Roberto Maria Carbonara*

* Segretario generale del comune di Segrate


[1] Le posizioni “minoritarie e di lotta” si rivengono in: Tar Lazio Roma, sez. II ter, sentenza n. 1077 del 4 febbraio 2011; Consiglio di Stato, sez. V, sentenza n. 552 del 26 gennaio 2011.

[2] Le posizioni “maggioritarie” si rivengono “ex multis” in: Consiglio di Stato, sez. V, sentenza n. 435 del 24 gennaio 2013; Tar Sicilia Catania, sez. II, sentenza n. 1993 del 3 agosto 2012; Tar Campania Napoli, sez. I, sentenza n. 2409 del 29 aprile 2011; Consiglio di Stato, sez. V, sentenza n. 1784 del 24 marzo 2011; Tar Lombardia Milano, sez. I, sentenza n. 450 del 11 febbraio 2011; Consiglio di Stato, sez. V, sentenza n. 5620 del 11 agosto 2010; Consiglio di Stato, sez. V, sentenza n. 1790 del 29 marzo 2010; Tar Emilia Romagna Bologna, sez. I, sentenza n. 460 del 29 gennaio 2010; Consiglio di Stato, sez. V, sentenza n. 6049 del 5 dicembre 2008; Consiglio di Stato, sez. V, sentenza n. 1600 del 14 aprile 2008.
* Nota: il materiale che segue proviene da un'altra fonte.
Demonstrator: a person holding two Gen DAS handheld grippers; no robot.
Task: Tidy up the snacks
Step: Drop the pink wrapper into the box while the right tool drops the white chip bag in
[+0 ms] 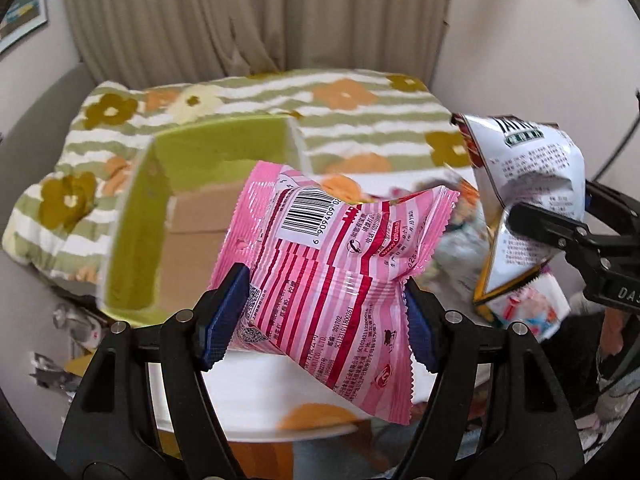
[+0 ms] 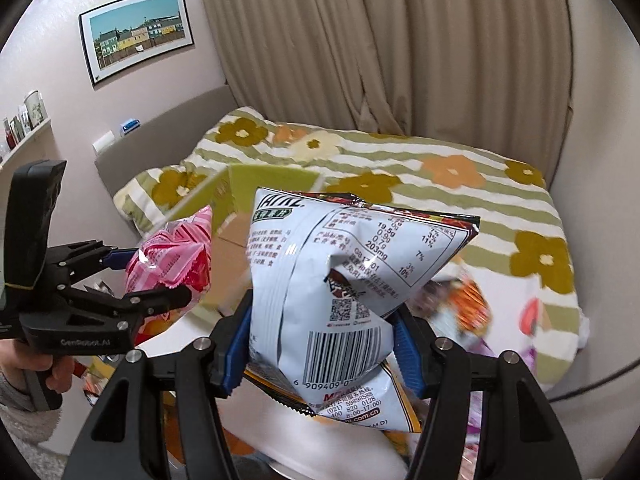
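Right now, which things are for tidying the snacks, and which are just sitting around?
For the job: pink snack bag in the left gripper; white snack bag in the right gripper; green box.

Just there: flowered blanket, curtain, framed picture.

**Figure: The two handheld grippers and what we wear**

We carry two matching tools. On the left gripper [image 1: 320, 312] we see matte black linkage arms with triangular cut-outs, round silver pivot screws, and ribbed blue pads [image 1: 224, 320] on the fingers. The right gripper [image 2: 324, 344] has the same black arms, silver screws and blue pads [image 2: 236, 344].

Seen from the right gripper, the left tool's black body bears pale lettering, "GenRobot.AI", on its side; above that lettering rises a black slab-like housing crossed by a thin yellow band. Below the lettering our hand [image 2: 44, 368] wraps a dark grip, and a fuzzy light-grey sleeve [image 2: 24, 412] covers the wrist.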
[3] La previgente ascrizione dell’illuminazione votiva nel novero dei servizi a domanda individuale, ha rappresentato un vero e proprio “cavallo di battaglia” per la giurisprudenza maggioritaria, a supporto della tesi della natura “esclusiva” di servizio pubblico locale a rilevanza economica, senza possibilità di ulteriori collocazioni (deducendo – di conseguenza – l’inapplicabilità dell’istituto “concessione di servizio” di cui all’art. 30 del codice dei contratti pubblici!).